:: Excerpted records

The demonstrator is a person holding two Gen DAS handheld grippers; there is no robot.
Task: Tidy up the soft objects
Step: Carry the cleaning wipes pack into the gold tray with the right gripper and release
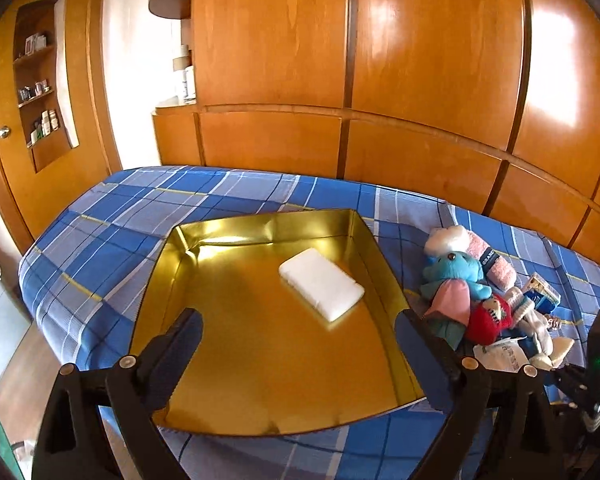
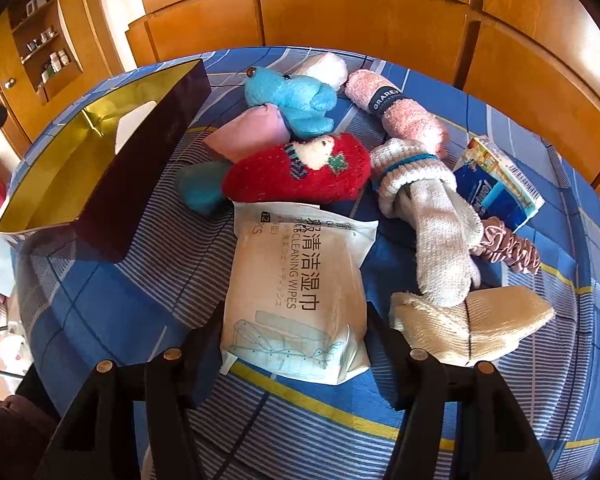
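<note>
On the blue plaid bedcover (image 1: 100, 240) sits a shallow box with a gold lining (image 1: 260, 360), and inside it, toward two o'clock of its floor, lies a white rectangular pad (image 1: 320, 289). The left gripper (image 1: 298, 338) hangs over the near half of the box with its jaws spread wide and nothing between them; the pad lies apart from both fingers, at twelve o'clock of the gap. At three o'clock of the box the soft things lie in a heap. In the right wrist view the right gripper (image 2: 294, 354) straddles the near end of a pack of cleaning wipes (image 2: 300, 280), a finger on either side; whether the pads press on the pack cannot be told. Beyond the pack, at twelve o'clock, lies a red knitted toy (image 2: 300, 172), with a blue plush toy (image 2: 296, 100) behind it and a rolled pink towel (image 2: 396, 110) at one o'clock. A white sock bundle (image 2: 428, 208), a beige pad (image 2: 500, 320), a pink scrunchie (image 2: 508, 248) and a tissue packet (image 2: 500, 184) lie at two o'clock of the pack.
</note>
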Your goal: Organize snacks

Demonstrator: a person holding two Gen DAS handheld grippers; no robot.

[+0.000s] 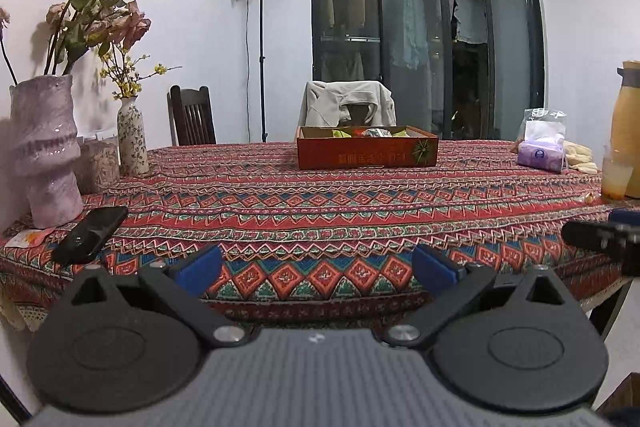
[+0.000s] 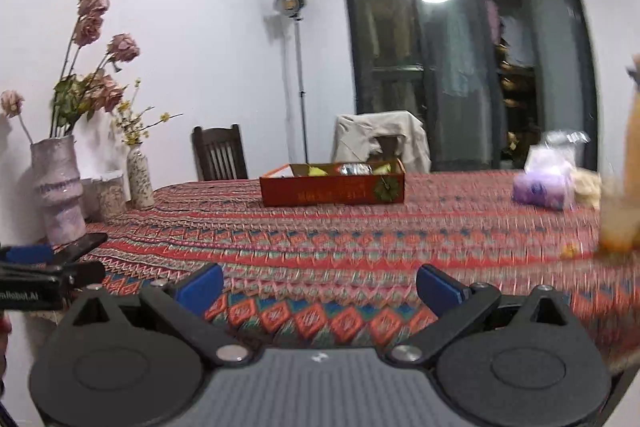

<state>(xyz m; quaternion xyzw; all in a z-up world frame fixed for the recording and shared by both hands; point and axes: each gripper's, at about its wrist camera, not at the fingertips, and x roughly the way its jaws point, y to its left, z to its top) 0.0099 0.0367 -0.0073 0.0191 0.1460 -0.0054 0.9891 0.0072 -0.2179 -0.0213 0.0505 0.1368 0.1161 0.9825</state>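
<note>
The snack box (image 1: pixel 367 147) sits far ahead of both grippers, across the tabletop (image 1: pixel 320 211), packets already inside; left gripper (image 1: pixel 318 269) and right gripper (image 2: pixel 319 289) hang released and empty at the near edge; best to scan for loose snacks before reaching.

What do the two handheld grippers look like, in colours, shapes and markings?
Both look alike. The left gripper has a grey ribbed body, two round black discs, black link arms with silver pivot bolts, and blue fingers. The right gripper has the same build, its fingers also blue. The left gripper's black side shows white lettering in the right wrist view, only partly readable.
</note>
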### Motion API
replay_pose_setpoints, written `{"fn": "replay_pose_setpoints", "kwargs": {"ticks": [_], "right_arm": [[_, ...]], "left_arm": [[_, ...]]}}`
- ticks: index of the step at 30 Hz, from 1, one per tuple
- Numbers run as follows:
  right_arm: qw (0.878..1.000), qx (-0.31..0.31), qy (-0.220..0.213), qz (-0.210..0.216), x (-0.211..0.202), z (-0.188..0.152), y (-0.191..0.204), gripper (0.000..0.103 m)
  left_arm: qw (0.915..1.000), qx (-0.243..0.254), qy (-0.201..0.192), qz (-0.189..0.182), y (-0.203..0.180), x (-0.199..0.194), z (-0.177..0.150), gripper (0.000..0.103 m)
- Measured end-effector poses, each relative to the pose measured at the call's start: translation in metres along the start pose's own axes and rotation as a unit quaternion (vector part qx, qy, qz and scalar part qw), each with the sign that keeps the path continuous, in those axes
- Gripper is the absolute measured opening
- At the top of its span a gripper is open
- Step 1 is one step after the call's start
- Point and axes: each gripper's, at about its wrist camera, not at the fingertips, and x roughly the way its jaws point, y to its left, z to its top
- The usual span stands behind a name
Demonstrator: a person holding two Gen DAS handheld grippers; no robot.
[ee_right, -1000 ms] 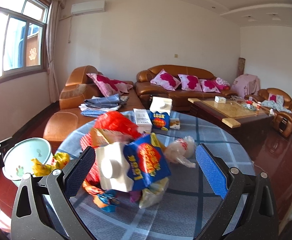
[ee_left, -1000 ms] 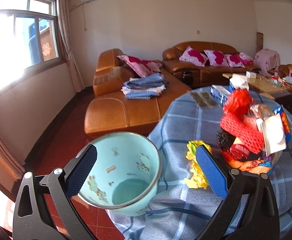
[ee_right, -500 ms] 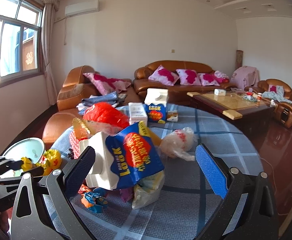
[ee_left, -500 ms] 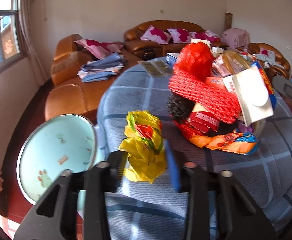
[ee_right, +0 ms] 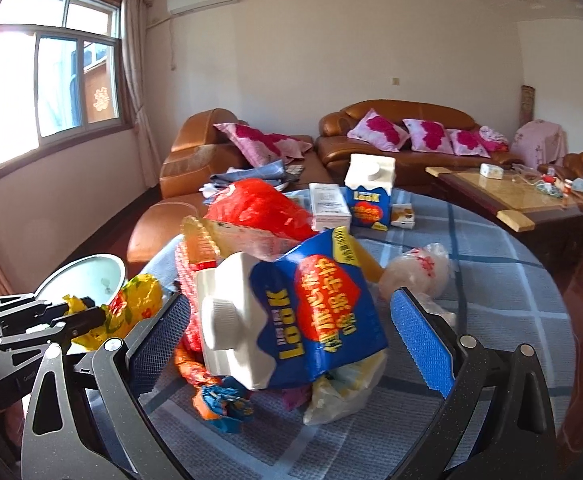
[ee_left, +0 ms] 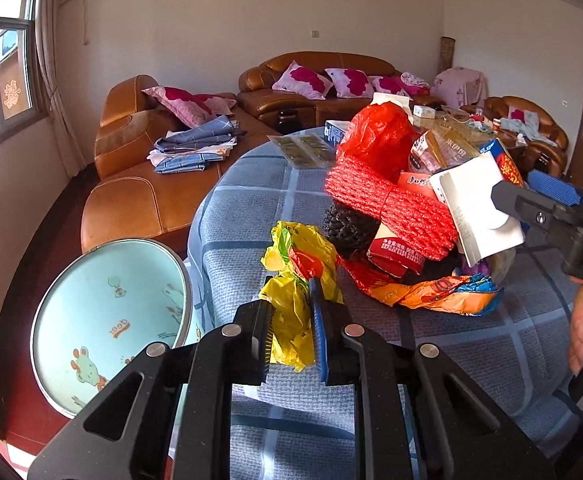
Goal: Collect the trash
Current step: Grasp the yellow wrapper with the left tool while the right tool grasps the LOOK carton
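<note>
Yellow crinkly plastic, a yellow wrapper (ee_left: 291, 304) with red and green marks, is pinched between the two fingers of the left gripper (ee_left: 291, 336). The jaws are squeezed narrow on its lower part. The wrapper stands up tall, with its long side going up and away from the gripper, and its top puffs out above the fingers. It is over the near edge of the round table (ee_left: 471, 340) with the blue checked cloth. Just beside the table, to the left and lower down, sits the pale blue bin (ee_left: 107, 320) with cartoon animals, its mouth open.

The right gripper (ee_right: 291, 332) has its jaws wide apart, holding nothing. Between them sits a blue and white carton (ee_right: 291, 316) on the trash pile (ee_left: 403, 208), tipped over with its cap pointing at the camera.
</note>
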Motion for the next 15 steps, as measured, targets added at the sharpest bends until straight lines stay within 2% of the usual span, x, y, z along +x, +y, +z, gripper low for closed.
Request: {"fn": "replay_pose_setpoints", "kwargs": {"ticks": [5,12,15], "right_arm": [[0.999,-0.027,0.014,-0.022,0.010,-0.002,0.010,0.098],[0.999,-0.031,0.030,-0.011,0.017,0.000,0.007,0.096],[0.999,-0.026,0.022,-0.002,0.011,-0.001,0.005,0.095]], "left_arm": [[1.0000,0.007,0.002,0.002,-0.002,0.002,0.002,0.016],[0.9999,0.014,-0.004,0.002,-0.004,-0.003,0.005,0.016],[0.9999,0.015,-0.008,-0.001,-0.004,-0.006,0.006,0.016]]}}
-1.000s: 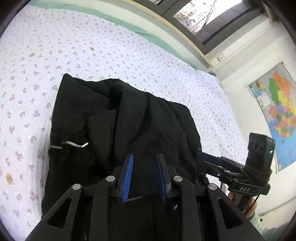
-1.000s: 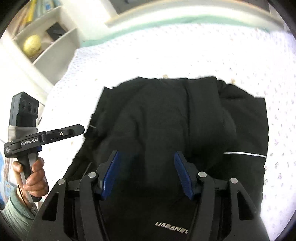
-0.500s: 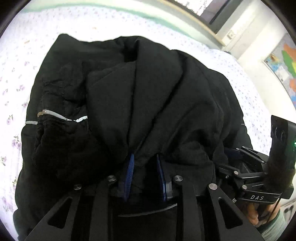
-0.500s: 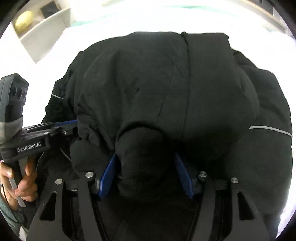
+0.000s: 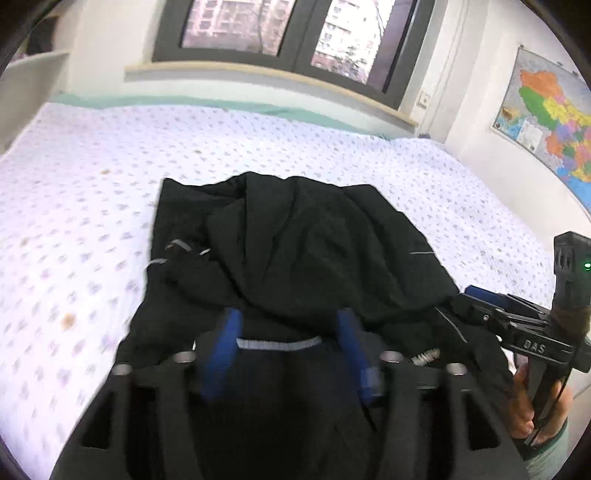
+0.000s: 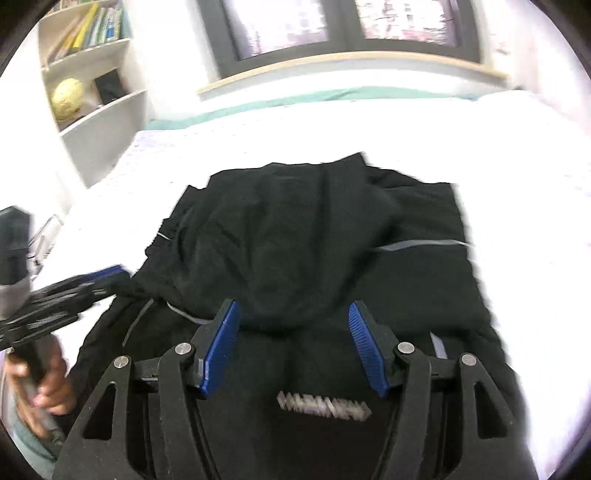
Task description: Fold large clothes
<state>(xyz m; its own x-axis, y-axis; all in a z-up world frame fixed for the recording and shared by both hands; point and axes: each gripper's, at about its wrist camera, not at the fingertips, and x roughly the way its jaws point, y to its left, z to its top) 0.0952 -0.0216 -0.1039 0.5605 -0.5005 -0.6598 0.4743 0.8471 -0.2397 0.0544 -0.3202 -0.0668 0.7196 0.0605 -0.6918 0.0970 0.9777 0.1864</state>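
"DAS" in white on the right gripper [image 5: 480, 299], garment lettering blurred

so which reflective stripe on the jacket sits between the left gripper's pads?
The short horizontal stripe at the near hem, between the open left gripper pads; the others lie farther up the black jacket.

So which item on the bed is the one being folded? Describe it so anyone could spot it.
Start at the bed, with its white floral sheet, under the window. The black jacket lies bunched on it, just ahead of both grippers. It is the only dark item there, with thin silver stripes and silver lettering near its close edge.
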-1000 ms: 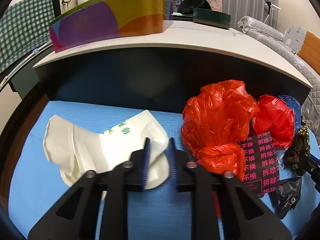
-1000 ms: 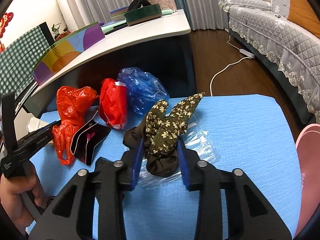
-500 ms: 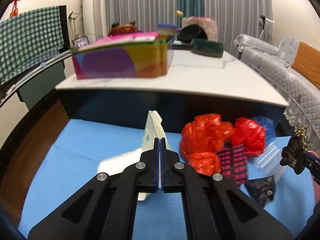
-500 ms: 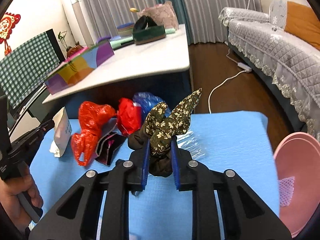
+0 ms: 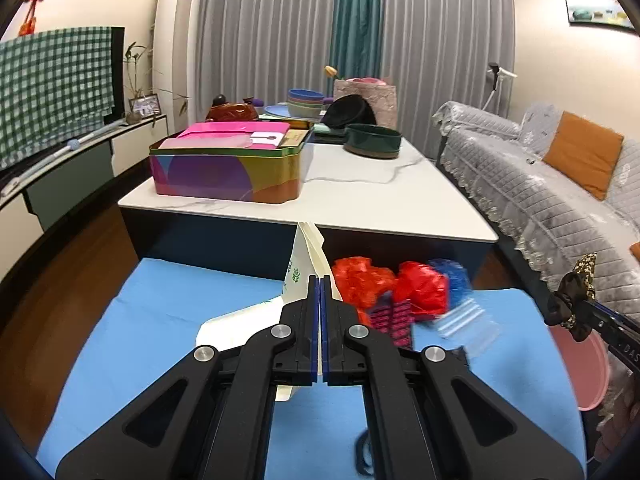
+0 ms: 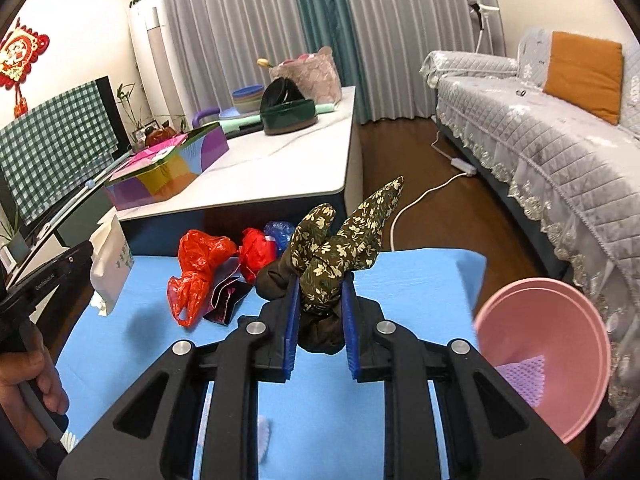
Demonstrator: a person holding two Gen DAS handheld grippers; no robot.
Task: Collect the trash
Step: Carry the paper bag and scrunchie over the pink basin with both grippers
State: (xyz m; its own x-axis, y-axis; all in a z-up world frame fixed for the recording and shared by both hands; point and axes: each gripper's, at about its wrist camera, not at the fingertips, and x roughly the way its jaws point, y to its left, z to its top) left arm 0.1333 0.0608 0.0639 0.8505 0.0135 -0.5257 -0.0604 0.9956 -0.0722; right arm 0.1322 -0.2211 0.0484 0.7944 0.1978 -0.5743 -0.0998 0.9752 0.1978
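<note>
The blue desk (image 6: 420,276) carries red bags (image 6: 200,264) near its far edge, a pink basin (image 6: 560,344) beside it. The left claw (image 5: 321,300) is clamped on a white paper bag (image 5: 304,256); the right claw (image 6: 319,312), just closing, grips a floral cloth (image 6: 340,244), both lifted above the desk

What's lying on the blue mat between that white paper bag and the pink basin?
In the right wrist view, between the white paper bag and the pink basin lie red plastic bags, a dark wrapper, a blue bag.
</note>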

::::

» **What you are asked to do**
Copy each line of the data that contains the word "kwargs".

» **Response area**
replay_pose_setpoints, written `{"fn": "replay_pose_setpoints", "kwargs": {"ticks": [_], "right_arm": [[_, ...]], "left_arm": [[_, ...]]}}`
Request: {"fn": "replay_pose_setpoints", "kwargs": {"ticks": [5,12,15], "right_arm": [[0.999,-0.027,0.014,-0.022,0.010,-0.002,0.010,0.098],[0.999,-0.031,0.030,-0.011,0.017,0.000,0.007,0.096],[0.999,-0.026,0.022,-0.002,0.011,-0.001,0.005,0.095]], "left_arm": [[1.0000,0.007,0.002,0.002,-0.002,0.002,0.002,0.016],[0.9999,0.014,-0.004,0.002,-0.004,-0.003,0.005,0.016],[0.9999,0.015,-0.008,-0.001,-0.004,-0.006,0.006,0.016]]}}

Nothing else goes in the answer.